[Start of section]

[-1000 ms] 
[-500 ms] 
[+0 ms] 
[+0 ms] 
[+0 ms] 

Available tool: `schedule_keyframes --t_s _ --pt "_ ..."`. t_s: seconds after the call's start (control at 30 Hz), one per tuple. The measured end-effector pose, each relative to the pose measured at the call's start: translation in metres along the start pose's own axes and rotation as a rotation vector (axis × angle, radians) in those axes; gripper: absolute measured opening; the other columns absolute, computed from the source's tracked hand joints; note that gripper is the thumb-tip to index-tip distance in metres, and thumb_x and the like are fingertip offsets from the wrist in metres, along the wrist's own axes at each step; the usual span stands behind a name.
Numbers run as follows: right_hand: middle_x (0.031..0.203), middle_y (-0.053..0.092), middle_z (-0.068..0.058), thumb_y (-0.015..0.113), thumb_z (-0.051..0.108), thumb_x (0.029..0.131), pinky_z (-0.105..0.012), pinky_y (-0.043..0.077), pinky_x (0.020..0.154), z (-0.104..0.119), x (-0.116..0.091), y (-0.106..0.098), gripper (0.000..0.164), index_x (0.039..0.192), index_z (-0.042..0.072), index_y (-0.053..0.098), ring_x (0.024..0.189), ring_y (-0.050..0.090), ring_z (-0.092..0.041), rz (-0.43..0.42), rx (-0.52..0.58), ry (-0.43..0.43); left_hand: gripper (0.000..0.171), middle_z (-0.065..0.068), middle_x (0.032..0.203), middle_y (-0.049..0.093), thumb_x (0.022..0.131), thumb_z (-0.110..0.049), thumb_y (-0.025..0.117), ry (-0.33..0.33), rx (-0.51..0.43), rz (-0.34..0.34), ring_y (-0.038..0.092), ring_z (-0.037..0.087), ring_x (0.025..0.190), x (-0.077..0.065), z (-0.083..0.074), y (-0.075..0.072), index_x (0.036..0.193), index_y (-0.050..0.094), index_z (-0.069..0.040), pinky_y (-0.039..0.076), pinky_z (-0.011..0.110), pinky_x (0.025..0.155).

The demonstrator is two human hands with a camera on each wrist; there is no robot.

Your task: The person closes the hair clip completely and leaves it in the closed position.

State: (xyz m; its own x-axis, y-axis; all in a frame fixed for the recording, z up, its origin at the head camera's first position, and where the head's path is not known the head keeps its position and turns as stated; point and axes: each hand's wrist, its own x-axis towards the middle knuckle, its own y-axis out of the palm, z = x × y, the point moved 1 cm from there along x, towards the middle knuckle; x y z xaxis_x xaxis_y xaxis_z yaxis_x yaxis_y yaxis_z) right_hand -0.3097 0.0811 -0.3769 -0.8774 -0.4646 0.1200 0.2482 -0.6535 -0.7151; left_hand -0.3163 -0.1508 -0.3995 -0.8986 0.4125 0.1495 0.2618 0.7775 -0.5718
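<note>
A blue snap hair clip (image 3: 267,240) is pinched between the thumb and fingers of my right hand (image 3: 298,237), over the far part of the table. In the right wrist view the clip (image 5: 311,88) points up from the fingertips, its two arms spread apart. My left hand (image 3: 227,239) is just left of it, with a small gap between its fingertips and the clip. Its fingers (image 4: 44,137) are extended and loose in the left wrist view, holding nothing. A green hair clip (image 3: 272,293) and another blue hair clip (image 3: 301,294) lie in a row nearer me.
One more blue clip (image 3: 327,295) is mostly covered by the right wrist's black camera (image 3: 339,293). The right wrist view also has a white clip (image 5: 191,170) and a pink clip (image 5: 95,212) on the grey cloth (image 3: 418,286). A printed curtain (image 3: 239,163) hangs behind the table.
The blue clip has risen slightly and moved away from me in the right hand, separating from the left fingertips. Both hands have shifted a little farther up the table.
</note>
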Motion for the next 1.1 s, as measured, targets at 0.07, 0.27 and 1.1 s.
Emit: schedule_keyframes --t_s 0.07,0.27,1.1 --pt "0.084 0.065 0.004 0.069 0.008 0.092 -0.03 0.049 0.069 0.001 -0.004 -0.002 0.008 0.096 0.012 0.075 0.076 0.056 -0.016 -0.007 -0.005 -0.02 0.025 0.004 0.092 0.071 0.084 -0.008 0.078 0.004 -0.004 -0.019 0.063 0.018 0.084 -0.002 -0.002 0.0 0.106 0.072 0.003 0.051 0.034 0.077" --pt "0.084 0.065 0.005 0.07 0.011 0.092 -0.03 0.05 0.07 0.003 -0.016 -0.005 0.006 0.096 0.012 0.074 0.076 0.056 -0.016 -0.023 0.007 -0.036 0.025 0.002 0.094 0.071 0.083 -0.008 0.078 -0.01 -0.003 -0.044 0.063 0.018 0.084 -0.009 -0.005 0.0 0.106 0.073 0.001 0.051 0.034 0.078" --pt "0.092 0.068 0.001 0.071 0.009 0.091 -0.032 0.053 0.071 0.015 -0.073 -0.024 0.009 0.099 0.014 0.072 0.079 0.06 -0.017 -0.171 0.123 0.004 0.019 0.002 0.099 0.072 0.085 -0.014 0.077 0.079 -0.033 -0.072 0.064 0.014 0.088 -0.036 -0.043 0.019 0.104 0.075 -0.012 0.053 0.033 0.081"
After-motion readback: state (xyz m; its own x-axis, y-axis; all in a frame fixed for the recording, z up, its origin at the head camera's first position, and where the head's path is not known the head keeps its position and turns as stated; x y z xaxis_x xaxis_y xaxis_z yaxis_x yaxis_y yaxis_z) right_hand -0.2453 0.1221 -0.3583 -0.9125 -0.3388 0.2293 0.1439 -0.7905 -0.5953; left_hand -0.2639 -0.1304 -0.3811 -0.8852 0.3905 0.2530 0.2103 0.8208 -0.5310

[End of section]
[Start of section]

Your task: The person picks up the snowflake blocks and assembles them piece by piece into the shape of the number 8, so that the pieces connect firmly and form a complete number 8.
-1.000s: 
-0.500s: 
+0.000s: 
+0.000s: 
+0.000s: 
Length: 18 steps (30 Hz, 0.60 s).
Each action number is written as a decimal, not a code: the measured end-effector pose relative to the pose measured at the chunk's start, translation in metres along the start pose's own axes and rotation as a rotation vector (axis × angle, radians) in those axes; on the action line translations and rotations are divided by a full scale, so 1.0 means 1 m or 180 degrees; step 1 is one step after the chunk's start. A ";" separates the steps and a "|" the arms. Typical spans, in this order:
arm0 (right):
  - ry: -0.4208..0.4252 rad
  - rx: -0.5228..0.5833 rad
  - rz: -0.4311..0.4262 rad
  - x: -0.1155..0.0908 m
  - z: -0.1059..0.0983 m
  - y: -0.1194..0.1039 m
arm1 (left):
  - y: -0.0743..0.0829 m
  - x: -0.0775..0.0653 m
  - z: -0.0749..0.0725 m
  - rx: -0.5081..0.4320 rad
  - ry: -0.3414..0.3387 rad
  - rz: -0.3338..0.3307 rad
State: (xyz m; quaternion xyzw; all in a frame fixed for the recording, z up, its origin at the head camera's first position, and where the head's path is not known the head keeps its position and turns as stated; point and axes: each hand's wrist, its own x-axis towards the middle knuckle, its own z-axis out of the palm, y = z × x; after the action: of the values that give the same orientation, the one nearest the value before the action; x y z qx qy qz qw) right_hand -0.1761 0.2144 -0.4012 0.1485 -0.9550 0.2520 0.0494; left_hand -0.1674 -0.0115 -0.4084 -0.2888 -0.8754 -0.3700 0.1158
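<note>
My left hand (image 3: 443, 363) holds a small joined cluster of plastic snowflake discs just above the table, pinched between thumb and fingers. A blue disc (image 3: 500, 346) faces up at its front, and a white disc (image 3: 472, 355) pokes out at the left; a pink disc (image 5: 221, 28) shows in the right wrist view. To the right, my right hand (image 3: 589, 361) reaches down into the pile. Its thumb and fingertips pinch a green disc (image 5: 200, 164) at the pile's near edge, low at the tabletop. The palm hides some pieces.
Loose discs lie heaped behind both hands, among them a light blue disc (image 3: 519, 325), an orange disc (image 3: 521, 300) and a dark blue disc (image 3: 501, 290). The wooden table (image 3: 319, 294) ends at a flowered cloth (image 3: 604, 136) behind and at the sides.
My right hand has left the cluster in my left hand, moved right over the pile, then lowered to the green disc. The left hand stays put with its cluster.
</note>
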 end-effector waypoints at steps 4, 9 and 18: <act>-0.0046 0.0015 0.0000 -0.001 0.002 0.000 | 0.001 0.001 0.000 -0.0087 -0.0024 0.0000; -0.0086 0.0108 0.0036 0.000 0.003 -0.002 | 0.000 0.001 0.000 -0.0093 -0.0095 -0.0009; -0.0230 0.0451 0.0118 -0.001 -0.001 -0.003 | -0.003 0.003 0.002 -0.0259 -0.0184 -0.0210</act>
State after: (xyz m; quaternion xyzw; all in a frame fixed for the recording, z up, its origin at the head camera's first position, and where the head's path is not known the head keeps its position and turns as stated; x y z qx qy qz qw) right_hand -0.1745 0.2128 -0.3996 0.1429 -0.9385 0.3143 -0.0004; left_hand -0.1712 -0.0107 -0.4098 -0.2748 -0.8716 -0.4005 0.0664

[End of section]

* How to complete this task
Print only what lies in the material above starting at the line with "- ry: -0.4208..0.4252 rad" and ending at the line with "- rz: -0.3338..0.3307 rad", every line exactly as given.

* Output for this exercise
  - ry: -0.4208..0.4252 rad
  - rx: -0.5228..0.5833 rad
  - rz: -0.4311..0.4262 rad
  - x: -0.1155..0.0908 m
  - z: -0.1059..0.0983 m
  - y: -0.1194..0.1039 m
arm1 (left):
  - y: -0.0743..0.0829 m
  - x: -0.0775..0.0653 m
  - z: -0.0749..0.0725 m
  - rx: -0.5081..0.4320 rad
  - ry: -0.3414..0.3387 rad
  - rz: -0.3338..0.3307 rad

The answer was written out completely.